Hunters and anglers in the U.S. can trace their conservation ethic back more than a century. “Sport hunting was an elite activity, and the elite enforced hunting regulations to cut down on the game killed [commercially], and to set up preserves for themselves,” explains Thomas Dunlap, a professor emeritus of environmental history at Texas A&M University. “Hunters were important, though not the only factor, in the development of conservation.”
Their modern-day counterparts—including U.S. Interior Secretary Ryan Zinke—often evoke the memory of Theodore Roosevelt, a Republican whom many consider the “conservation president.” A lifelong hunter, Roosevelt established protections for about 230 million acres of public land during his tenure in office from 1901 to 1909. He also signed into law the Antiquities Act, which gives presidents power to create national monuments.
Today many of the more than 40 million hunters and fishers in the U.S. still believe in this ethic—and many of them also identify with the political right. “Our ranks are traditionally conservative,” says Land Tawney, leader of Backcountry Hunters & Anglers. According to a national poll, 42 percent of hunters and fishers are Republicans, versus 32 percent as independents and 18 percent as Democrats. In terms of ideology, 50 percent consider themselves conservative, 37 percent moderate, and 10 percent liberal. The poll, conducted for the National Wildlife Federation, also found that most sportsmen and women see themselves as conservationists. “Even for the most hardcore duck hunters, I still think the conservation mission drives them,” says Rogers Hoyt, president of Ducks Unlimited. “Hunters and fishermen are true environmentalists—they enjoy using the resource, and believe in taking care of the resource.” Tawney says his organization’s efforts “are all aimed towards an end goal: having access to our public lands, and fish and wildlife habitat once you get there.”
Hunting and fishing enthusiasts spend significant amounts of money and effort on conservation as well. Hoyt points to initiatives such as the Federal Duck Stamp program, which have long brought in revenue to protect wildlife and habitats, as have revenues from other hunting and fishing licenses and taxes. According to the U.S. Fish & Wildlife Service, hunters pay for the majority of wildlife conservation efforts in most states through stamps, tags, and licenses.

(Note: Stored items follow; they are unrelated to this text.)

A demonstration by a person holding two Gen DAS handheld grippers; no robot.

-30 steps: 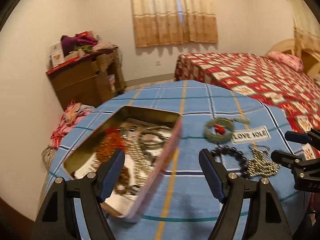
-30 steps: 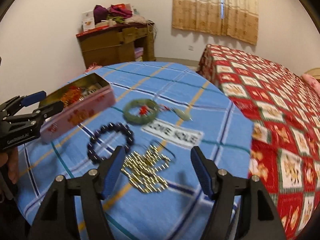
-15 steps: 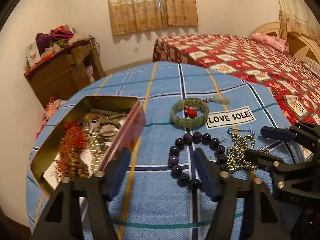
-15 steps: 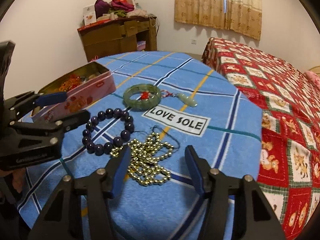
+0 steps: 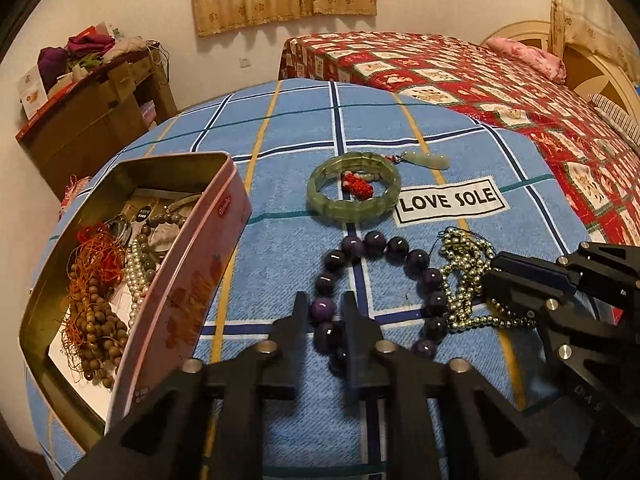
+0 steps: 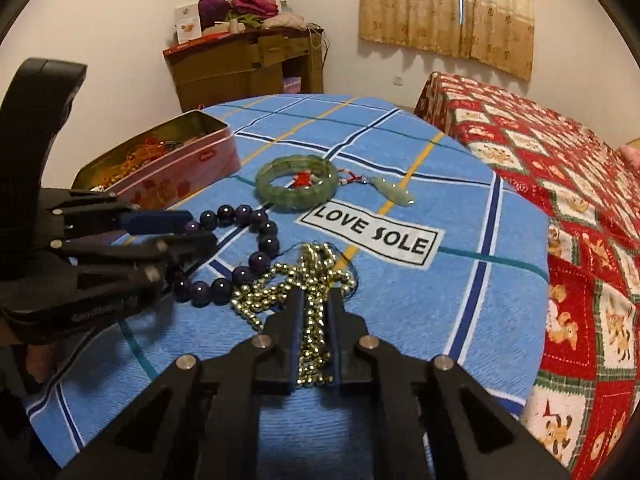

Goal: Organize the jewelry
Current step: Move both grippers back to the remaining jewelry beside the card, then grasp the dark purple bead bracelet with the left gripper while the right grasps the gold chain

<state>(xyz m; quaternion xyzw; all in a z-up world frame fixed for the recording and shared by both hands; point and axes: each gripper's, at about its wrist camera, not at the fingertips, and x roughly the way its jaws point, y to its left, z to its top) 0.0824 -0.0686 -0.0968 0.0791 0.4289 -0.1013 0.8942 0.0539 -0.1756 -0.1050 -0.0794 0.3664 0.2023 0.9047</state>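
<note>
a round table under a blue checked cloth [image 5: 420, 132], which carries a white patch printed "love sole" [image 5: 448, 200] in black capitals. at the table's left edge stands an open pink tin [image 5: 188, 280] with a small red oval logo on its side, too small to read, and fruit pictures below it; it holds brown beads, orange thread and pearls. a green bracelet [image 5: 354, 188] with a red knot and a pale green pendant lies just beside the patch. nearer the cameras, the left gripper [image 5: 325, 308] has just been closing and its jaws now press on the near beads of a purple bead bracelet [image 5: 380, 280], which lies on the cloth. just to its right, the right gripper [image 6: 314, 312] has just been closing on a heap of gold bead chain [image 6: 296, 284], strands of which run between its narrow jaws. white lettering on the left gripper's body, seen from the right wrist, is blurred and unreadable. a red patterned bedspread [image 6: 560, 168] lies beyond the table.
</note>
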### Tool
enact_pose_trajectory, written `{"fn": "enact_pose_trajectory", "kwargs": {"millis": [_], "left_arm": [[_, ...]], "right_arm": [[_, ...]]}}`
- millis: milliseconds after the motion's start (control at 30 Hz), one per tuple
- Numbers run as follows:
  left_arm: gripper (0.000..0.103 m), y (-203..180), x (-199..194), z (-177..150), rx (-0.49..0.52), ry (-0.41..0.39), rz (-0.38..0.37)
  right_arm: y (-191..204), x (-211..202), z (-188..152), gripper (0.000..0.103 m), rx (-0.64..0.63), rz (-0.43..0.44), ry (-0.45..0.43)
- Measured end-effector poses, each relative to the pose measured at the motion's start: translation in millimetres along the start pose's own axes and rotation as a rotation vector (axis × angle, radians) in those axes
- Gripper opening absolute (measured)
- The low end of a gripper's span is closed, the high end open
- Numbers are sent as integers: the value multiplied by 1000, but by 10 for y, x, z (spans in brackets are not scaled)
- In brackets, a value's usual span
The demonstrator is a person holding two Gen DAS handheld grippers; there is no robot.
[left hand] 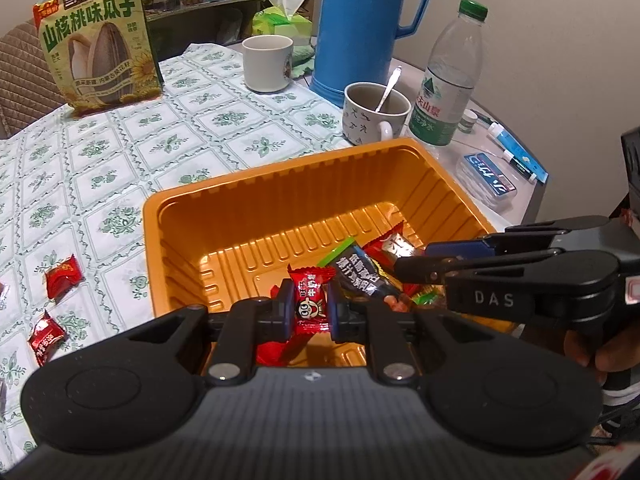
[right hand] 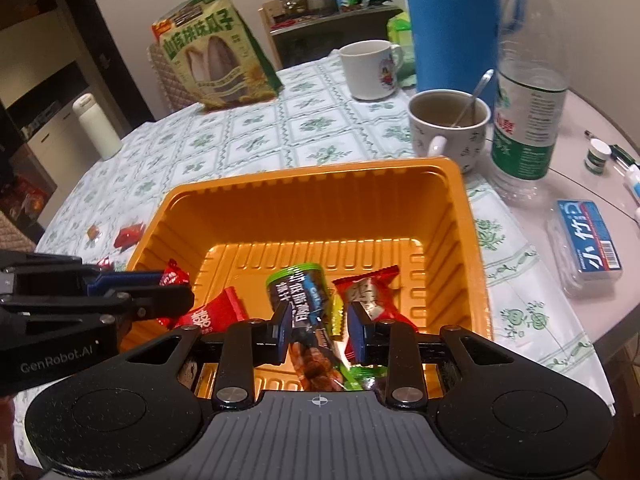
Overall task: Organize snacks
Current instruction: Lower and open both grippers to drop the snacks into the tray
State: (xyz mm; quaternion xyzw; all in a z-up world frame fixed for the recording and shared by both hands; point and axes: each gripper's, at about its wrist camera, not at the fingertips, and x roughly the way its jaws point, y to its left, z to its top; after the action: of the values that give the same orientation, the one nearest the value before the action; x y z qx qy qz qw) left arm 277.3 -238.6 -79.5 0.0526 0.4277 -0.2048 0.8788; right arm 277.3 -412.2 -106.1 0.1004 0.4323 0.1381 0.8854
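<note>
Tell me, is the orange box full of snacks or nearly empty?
Partly filled. The orange box holds a few wrapped snacks at its near end; its ribbed floor at the far end is bare.

The right claw [right hand: 318, 330] is positioned over the near edge of the orange tray [right hand: 460, 216], its blue pads on either side of a dark snack stick [right hand: 306, 300] with a green top; contact at the right pad cannot be confirmed. A red candy packet [right hand: 370, 292] lies just right of the stick. The left claw [right hand: 168, 290] enters from the left, gripping a red candy [right hand: 174, 278] above the tray. The tray rests on the counter [right hand: 248, 132]. Behind it stand a mug with a spoon [right hand: 450, 120] and a water bottle [right hand: 528, 92].
</note>
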Motion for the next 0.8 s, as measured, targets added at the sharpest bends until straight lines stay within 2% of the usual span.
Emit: {"fn": "enact_pose_trajectory", "kwargs": {"millis": [300,367,433,567,633,700,800], "left_arm": [[15,-46,73,-3,-10,9,-2],[21,-41,84,-9,-15,10,-1],[31,-39,76,-20,-22,8,3],[35,-33,31,-55,-29,7,8],[37,-25,4,-71,-33,7,12],[38,-14,-28,-84,-40,6,14],[42,5,-89,-108,-48,-1,22]], "right_arm": [[-74,-91,-37,31,29,-16,-3],[-78,-110,-50,31,33,-13,-1],[-73,-135,-66,31,32,-12,2],[-56,-182,-99,32,29,-13,4],[-46,-201,-118,39,30,-13,7],[-32,-227,-133,60,30,-18,2],[9,-282,-153,63,16,-21,-12]]}}
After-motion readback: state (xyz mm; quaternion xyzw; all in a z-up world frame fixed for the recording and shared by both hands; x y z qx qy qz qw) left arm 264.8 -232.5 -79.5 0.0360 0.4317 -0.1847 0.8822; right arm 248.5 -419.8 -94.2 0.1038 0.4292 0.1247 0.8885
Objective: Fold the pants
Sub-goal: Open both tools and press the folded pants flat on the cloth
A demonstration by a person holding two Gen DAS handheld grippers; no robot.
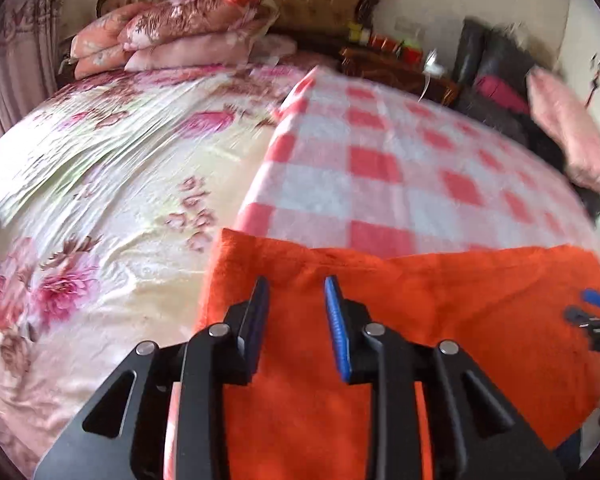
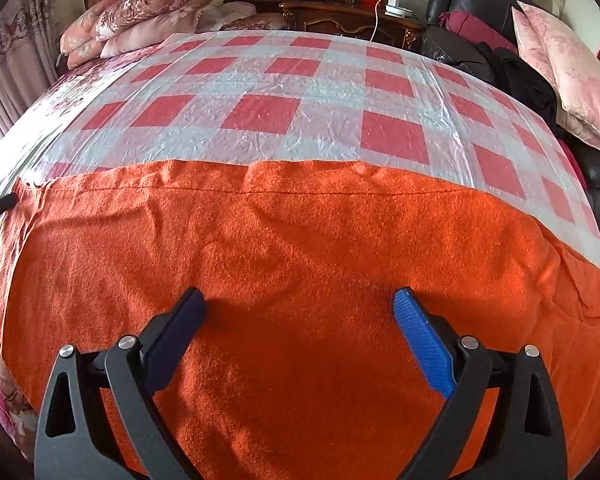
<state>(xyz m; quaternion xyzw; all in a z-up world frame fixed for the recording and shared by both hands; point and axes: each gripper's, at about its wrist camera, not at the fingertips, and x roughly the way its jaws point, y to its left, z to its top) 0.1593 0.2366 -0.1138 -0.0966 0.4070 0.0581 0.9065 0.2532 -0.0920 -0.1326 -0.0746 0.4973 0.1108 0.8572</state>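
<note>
**Both grippers over the pants, neither holding**

The orange pants [image 2: 300, 248] lie flat on the checked sheet [image 2: 260, 112] at the bed's near edge, long axis running left to right. The right gripper [image 2: 300, 300] hangs over their middle, jaws wide apart, nothing between them. The left gripper [image 1: 296, 288] sits above the pants' left end, jaws partly apart and empty, so it looks nearer the left edge [image 1: 216, 272], the right nearer the rest. The near edge of the pants is hidden under the grippers; the right end is cut off. The left view is blurred.
</note>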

Many sporting organizations devote substantial funds to promoting environmental issues as well—Ducks Unlimited, for example, has spent millions of dollars conserving wetlands.
“What's more conservative than stewarding our resources so we have them when we need them? That's planning today for tomorrow—that's fundamentally conservative,” says Steve Kline, a Republican and hunter who works for the non-profit Theodore Roosevelt Conservation Partnership (TRCP). “We are in a place now where conservation issues have become incredibly partisan, and I think that's unnecessary.”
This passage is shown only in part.